Di puncak bukit Tokesan Ulu, yang menjulang di utara kampung tua Tawalian, berdirilah sebuah bangunan yang memancarkan aura misteri dan sejarah: Banua Toban. Jaraknya hanya tiga kilometer dari kampung Tatale dan tujuh kilometer dari jantung kota Mamasa, tempat ini dapat dijangkau dengan kendaraan roda dua maupun roda empat.
Namun, perjalanan menuju bukit ini bukan sekadar perjalanan fisik—ia bagaikan melintasi dimensi waktu, menyingkap lembaran-lembaran sejarah yang tertanam dalam bebatuan dan pepohonan.
Tokesan Ulu, bukit tempat Banua Toban berdiri, menyimpan jejak masa lalu yang kelam sekaligus penuh makna. Namanya sendiri mengisyaratkan tradisi kuno: tempat menggantung kepala musuh yang dipenggal dalam peperangan, menjadi bukti kemenangan dan keberanian di medan laga.

Kini, dari puncaknya yang sunyi, hamparan lembah Mamasa terbentang luas, hijau dan tenteram di segala penjuru, seakan alam mencoba menenangkan jiwa-jiwa yang pernah bergolak di masa lampau.
Banua Toban merupakan bentuk keenam dari enam jenis rumah adat Mamasa yang dikenal sebagai banua longa. Keenamnya adalah Banua Layuk, Banua Sura’, Banua Bolong, Banua Rapa’, Banua Longkarrin, dan Banua Toban.

Berbeda dari yang lain, Banua Toban adalah yang paling sederhana.
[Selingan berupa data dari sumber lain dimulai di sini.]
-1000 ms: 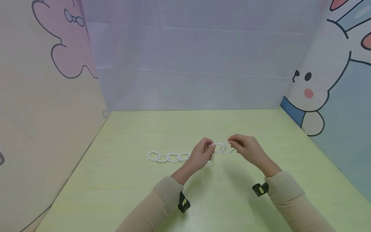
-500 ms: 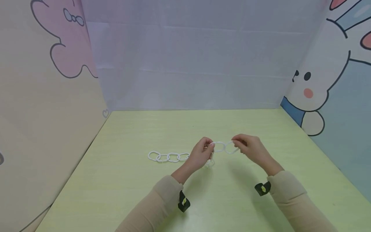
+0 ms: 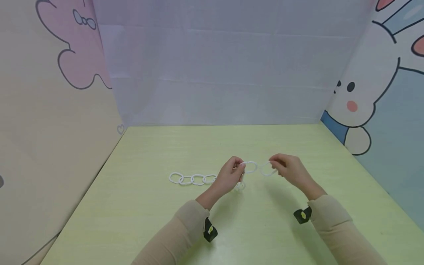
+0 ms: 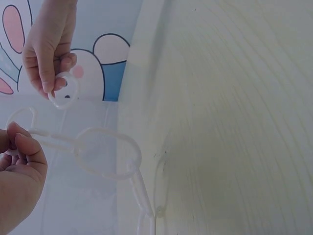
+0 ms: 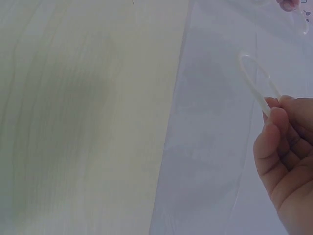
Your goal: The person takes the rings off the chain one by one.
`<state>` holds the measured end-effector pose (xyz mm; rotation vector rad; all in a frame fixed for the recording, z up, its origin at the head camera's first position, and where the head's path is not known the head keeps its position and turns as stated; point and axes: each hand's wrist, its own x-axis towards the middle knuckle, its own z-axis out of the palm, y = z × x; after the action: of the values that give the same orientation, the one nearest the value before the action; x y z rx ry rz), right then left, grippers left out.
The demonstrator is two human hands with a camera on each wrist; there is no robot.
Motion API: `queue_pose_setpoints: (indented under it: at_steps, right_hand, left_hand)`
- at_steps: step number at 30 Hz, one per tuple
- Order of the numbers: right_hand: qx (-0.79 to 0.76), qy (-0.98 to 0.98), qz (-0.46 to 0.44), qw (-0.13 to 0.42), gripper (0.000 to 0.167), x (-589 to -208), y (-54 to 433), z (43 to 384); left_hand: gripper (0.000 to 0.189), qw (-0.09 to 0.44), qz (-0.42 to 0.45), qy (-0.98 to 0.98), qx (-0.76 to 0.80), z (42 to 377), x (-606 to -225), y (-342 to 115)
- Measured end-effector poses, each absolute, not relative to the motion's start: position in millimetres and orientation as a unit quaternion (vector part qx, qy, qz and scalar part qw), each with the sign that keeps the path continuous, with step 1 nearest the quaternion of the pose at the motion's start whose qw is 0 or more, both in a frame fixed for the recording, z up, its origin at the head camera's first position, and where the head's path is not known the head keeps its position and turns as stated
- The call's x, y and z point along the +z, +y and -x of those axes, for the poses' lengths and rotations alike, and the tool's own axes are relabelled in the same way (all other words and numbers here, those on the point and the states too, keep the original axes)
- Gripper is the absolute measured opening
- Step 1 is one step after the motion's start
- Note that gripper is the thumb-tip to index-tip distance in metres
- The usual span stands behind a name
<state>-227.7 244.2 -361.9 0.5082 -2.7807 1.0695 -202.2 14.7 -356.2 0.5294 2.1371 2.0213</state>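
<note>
On the table (image 3: 99,206), at 9 o'clock from my left hand (image 3: 228,176), lies the white plastic chain (image 3: 192,180); I count 4 links, the 4th partly behind this hand. My left thumb and fingers are pinching the chain, and its end link (image 3: 256,167) points out to 3 o'clock. Further toward 3 o'clock, my right hand (image 3: 289,170) pinches the loose oval link (image 3: 261,170) between thumb and fingertips.

0.5 seconds ago this link was touching the end link; now there is a gap between them. For me this means that the link is, most probably, fully unhooked from the chain.

Some parts I cannot make out. The links hanging at 6 o'clock below my left fingertips are pale and overlapping, and the left wrist view cuts them at its bottom edge. Whether the loose oval link has an opening, my right fingertips may be hiding.
</note>
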Motion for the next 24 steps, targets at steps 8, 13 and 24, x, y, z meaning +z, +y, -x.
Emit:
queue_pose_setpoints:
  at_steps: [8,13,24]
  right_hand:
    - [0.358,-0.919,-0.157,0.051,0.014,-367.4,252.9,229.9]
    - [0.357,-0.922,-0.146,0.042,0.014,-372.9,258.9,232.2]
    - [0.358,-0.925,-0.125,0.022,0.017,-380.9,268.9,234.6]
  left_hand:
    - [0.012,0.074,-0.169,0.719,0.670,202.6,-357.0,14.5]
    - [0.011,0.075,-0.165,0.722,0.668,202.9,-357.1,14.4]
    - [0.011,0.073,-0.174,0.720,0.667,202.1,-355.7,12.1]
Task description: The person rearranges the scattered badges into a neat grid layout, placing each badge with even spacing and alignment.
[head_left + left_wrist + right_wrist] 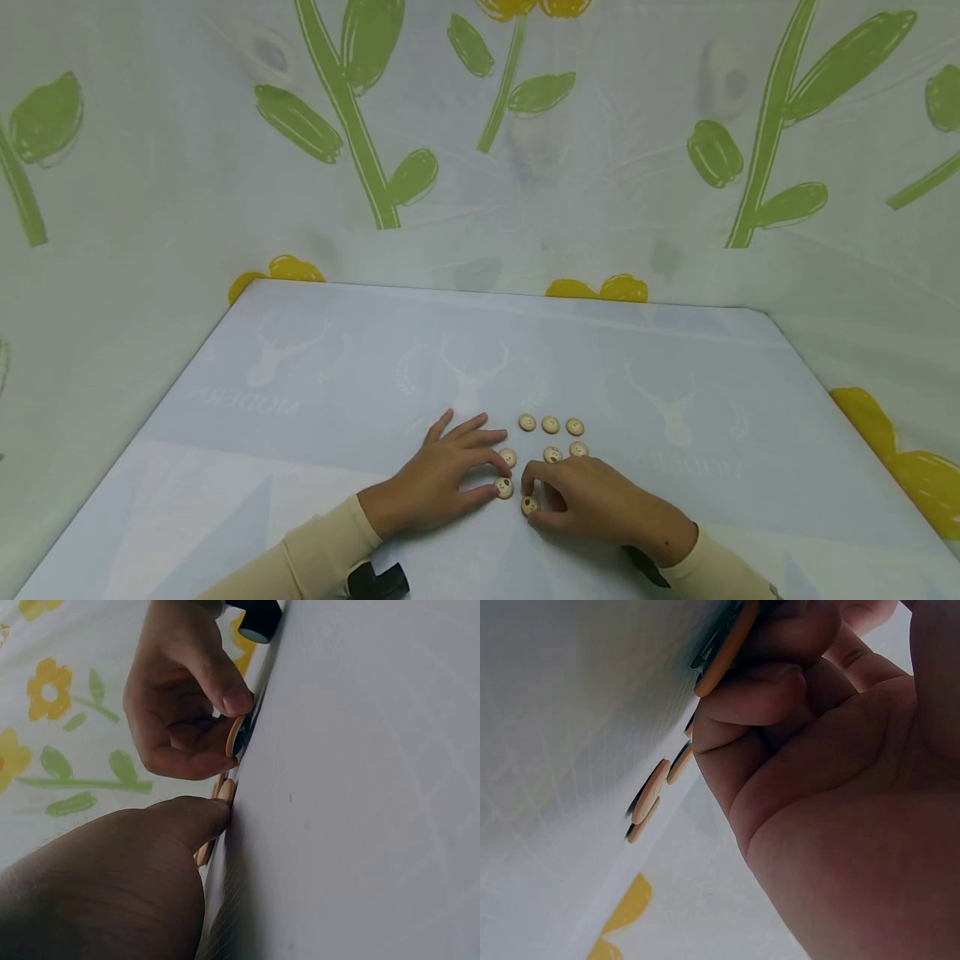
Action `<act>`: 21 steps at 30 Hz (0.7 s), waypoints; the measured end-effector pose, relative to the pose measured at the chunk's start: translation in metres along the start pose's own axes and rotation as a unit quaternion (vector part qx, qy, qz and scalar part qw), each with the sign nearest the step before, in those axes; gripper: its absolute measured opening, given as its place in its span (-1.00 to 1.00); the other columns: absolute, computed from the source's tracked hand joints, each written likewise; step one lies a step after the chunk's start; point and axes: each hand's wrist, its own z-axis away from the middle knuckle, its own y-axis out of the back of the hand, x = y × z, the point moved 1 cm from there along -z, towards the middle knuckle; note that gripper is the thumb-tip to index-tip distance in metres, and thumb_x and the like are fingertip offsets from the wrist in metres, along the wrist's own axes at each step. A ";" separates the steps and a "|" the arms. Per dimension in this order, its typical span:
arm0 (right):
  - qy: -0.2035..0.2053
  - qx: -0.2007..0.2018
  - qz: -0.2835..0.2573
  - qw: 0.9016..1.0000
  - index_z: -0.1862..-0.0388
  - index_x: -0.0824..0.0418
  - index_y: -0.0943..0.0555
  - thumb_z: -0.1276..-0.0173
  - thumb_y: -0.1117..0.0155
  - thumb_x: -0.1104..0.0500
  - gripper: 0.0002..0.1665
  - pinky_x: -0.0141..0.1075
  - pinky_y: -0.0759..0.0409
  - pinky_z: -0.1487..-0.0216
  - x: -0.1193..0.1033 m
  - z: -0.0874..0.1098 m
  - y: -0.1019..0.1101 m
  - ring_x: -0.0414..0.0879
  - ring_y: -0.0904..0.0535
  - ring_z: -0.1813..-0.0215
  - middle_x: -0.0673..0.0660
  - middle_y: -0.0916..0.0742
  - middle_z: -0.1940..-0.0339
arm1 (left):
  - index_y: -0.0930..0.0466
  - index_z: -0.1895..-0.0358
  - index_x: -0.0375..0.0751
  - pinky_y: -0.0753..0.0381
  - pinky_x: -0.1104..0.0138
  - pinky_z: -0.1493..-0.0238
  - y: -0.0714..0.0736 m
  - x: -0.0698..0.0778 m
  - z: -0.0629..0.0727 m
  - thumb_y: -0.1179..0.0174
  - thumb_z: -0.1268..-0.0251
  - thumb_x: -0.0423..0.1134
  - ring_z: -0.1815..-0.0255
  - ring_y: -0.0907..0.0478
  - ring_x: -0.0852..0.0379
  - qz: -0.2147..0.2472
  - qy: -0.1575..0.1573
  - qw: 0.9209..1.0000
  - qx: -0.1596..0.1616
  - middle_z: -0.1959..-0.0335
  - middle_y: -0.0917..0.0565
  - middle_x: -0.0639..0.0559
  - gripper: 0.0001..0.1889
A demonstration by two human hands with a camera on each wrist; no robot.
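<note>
In the head view my left hand pinches a small round wooden disc lying on the table, thumb and index finger at its edge, other fingers spread. Beside it my right hand pinches another wooden disc with a dark print on top. In the left wrist view this right-hand disc is tilted, one edge off the surface. A further disc lies beside the left index finger. Two discs sit just beyond the right knuckles. The right wrist view shows the held disc between the fingertips.
Three more discs form a row farther back. The pale table carries faint deer-head prints and ends at a back edge against a curtain with green leaves and yellow flowers. A black wrist device shows below the left sleeve.
</note>
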 end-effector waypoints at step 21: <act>0.007 0.004 -0.005 1.000 0.19 -0.09 -0.59 -0.31 -0.41 0.00 -0.83 -0.48 -0.36 0.52 0.002 0.000 0.003 -0.43 -0.36 0.58 -0.26 -0.47 0.63 | -0.64 0.03 0.37 0.22 -0.22 -0.57 0.001 -0.001 0.000 -0.29 -0.32 0.07 -0.63 -0.10 0.05 -0.002 0.006 1.000 -0.006 -0.44 -0.45 0.23 -0.81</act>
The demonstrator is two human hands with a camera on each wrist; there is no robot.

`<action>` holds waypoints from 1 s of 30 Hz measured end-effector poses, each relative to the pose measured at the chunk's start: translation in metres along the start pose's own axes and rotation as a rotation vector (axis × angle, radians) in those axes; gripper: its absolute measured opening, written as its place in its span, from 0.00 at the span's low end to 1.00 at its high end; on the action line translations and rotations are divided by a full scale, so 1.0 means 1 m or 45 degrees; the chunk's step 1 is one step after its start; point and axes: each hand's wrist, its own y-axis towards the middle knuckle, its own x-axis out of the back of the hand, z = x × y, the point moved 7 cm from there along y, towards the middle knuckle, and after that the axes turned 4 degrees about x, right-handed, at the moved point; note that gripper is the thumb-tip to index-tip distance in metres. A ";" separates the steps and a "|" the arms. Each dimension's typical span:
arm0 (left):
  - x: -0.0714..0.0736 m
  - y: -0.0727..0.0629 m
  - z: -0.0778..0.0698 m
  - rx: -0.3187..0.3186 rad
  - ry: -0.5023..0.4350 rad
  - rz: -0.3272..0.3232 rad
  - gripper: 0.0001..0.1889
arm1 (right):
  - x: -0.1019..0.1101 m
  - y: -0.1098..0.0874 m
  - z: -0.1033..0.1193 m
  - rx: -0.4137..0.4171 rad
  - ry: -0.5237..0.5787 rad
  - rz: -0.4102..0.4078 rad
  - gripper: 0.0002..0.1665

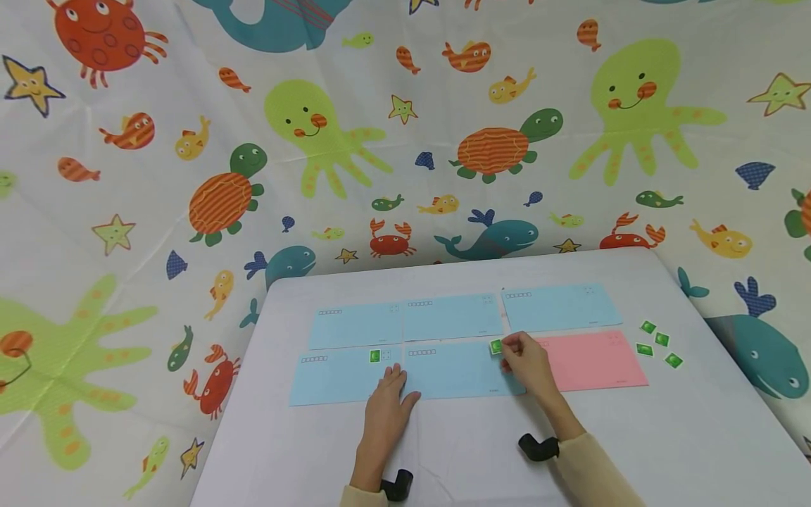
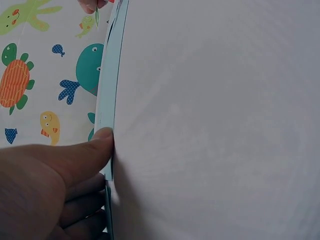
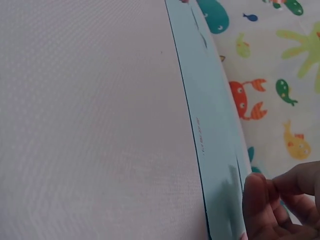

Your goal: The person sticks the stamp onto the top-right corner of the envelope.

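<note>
Judge stamping as at an early stage. Find the placed stamp (image 1: 375,356) lying near the upper right corner of the left envelope (image 1: 329,384), just beyond the left grip (image 1: 385,408). Find the held stamp (image 1: 496,346) at the upper right corner of the middle envelope (image 1: 450,373), left of the right grip (image 1: 531,362) and at the ends of its fingers. Cannot confirm whether pressed down or merely held over the paper.

Judge as left to do: three far envelopes (image 1: 453,317), beyond both grips, and the pink envelope (image 1: 595,362), just right of the right grip, all without any visible stamp. Count four loose stamps (image 1: 662,339) on the surface (image 1: 317,451), well to the right of the right grip, past the pink envelope. Note the match with four bare envelopes.

Rate the right grip as narrow: drawn to a pinch between thumb and finger on the held stamp. See thumb and fingertip together in the right wrist view; cannot make out the stamp there. Rate the left grip as wide, with fingers extended and thumb spread, resting about the seam between left and middle envelopes, holding nothing visible.
</note>
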 end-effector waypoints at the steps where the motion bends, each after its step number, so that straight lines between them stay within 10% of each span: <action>1: 0.000 0.000 0.000 0.001 -0.001 0.000 0.27 | -0.002 0.000 0.000 0.006 -0.005 -0.002 0.10; 30: -0.001 0.001 0.002 0.007 -0.001 -0.013 0.28 | -0.027 0.004 0.012 0.165 -0.378 -0.031 0.10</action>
Bangunannya bertumpu pada kayu antero bulat yang disusun selang-seling dalam bentuk segi empat hingga menjulang tinggi—sebuah arsitektur unik yang membedakannya dari rumah adat lainnya.

Dahulu, rumah ini berdiri di luar kampung, menjadi tempat peristirahatan para gembala kerbau di malam hari. Namun Banua Toban yang ada di Tokesan Ulu saat ini bukanlah bangunan tua, melainkan rekonstruksi yang dibangun untuk mengenang kejayaan arsitektur Mamasa di masa silam.
Di dalamnya, tersimpan koleksi perkakas dapur kuno dan alat-alat tradisional lainnya, siap menyambut tamu yang ingin menelusuri jejak kehidupan nenek moyang.

Waktu terbaik untuk mengunjungi Banua Toban adalah sejak pagi hingga sore hari, saat sinar matahari menyorot lembah Mamasa yang hijau, menghadirkan panorama tanpa batas yang memanjakan mata. Di tempat ini, angin berembus pelan, membawa bisikan masa lalu yang tak lekang oleh waktu.
Sebuah perjalanan ke Banua bukan sekadar wisata, melainkan ziarah menuju akar budaya yang sarat makna, di mana sejarah dan alam bertaut dalam harmoni abadi.